DATA SEGMENT —
>>>>>

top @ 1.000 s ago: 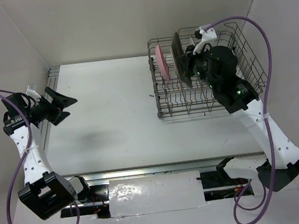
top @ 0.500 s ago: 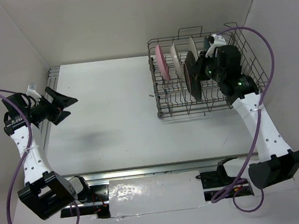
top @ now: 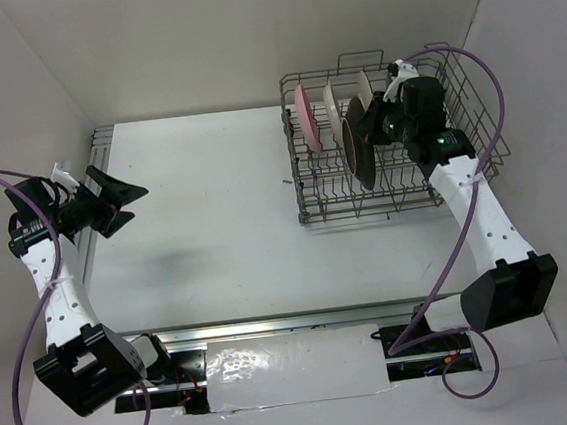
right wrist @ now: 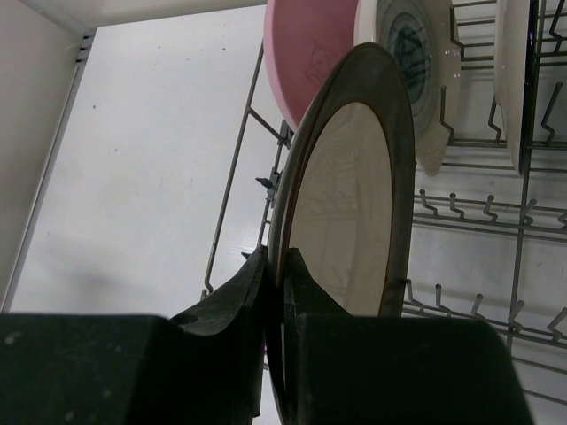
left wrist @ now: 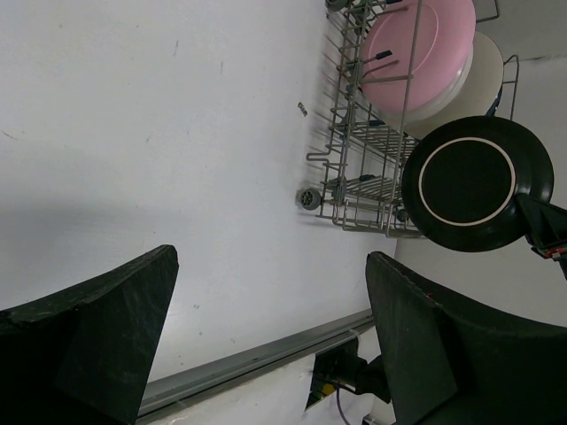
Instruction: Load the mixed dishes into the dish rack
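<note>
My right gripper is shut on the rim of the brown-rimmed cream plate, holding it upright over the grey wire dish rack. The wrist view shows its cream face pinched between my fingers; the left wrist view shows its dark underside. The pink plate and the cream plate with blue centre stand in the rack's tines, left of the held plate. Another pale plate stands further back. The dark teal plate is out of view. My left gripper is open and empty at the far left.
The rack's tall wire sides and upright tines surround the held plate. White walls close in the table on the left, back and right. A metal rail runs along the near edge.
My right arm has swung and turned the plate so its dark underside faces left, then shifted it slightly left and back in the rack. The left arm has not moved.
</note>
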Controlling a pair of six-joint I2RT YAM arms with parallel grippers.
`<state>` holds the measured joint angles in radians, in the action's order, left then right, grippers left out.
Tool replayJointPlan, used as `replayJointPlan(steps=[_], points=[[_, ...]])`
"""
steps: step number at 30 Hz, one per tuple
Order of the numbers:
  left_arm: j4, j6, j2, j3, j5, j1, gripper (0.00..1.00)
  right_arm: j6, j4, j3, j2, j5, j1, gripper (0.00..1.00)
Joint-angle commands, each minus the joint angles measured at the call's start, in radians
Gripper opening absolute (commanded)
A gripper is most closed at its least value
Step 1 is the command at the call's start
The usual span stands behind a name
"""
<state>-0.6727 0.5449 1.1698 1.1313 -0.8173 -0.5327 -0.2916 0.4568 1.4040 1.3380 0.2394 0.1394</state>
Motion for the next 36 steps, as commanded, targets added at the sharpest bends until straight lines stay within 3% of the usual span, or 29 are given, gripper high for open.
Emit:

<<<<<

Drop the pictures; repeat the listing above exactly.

REPLY —
top @ 1.000 s ago: 
top @ 0.500 s ago: 
top @ now: 
right wrist @ now: 
left wrist @ now: 
Instruction: Load the mixed dishes into the dish rack
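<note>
My right gripper is shut on the rim of the brown-rimmed cream plate, holding it upright over the grey wire dish rack. The wrist view shows its cream face pinched between my fingers; the left wrist view shows its dark underside. The pink plate and the cream plate with blue centre stand in the rack's tines, left of the held plate. Another pale plate stands further back. The dark teal plate is out of view. My left gripper is open and empty at the far left.
The rack's tall wire sides and upright tines surround the held plate. White walls close in the table on the left, back and right. A metal rail runs along the near edge.
My right arm has swung and turned the plate so its dark underside faces left, then shifted it slightly left and back in the rack. The left arm has not moved.
</note>
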Controlling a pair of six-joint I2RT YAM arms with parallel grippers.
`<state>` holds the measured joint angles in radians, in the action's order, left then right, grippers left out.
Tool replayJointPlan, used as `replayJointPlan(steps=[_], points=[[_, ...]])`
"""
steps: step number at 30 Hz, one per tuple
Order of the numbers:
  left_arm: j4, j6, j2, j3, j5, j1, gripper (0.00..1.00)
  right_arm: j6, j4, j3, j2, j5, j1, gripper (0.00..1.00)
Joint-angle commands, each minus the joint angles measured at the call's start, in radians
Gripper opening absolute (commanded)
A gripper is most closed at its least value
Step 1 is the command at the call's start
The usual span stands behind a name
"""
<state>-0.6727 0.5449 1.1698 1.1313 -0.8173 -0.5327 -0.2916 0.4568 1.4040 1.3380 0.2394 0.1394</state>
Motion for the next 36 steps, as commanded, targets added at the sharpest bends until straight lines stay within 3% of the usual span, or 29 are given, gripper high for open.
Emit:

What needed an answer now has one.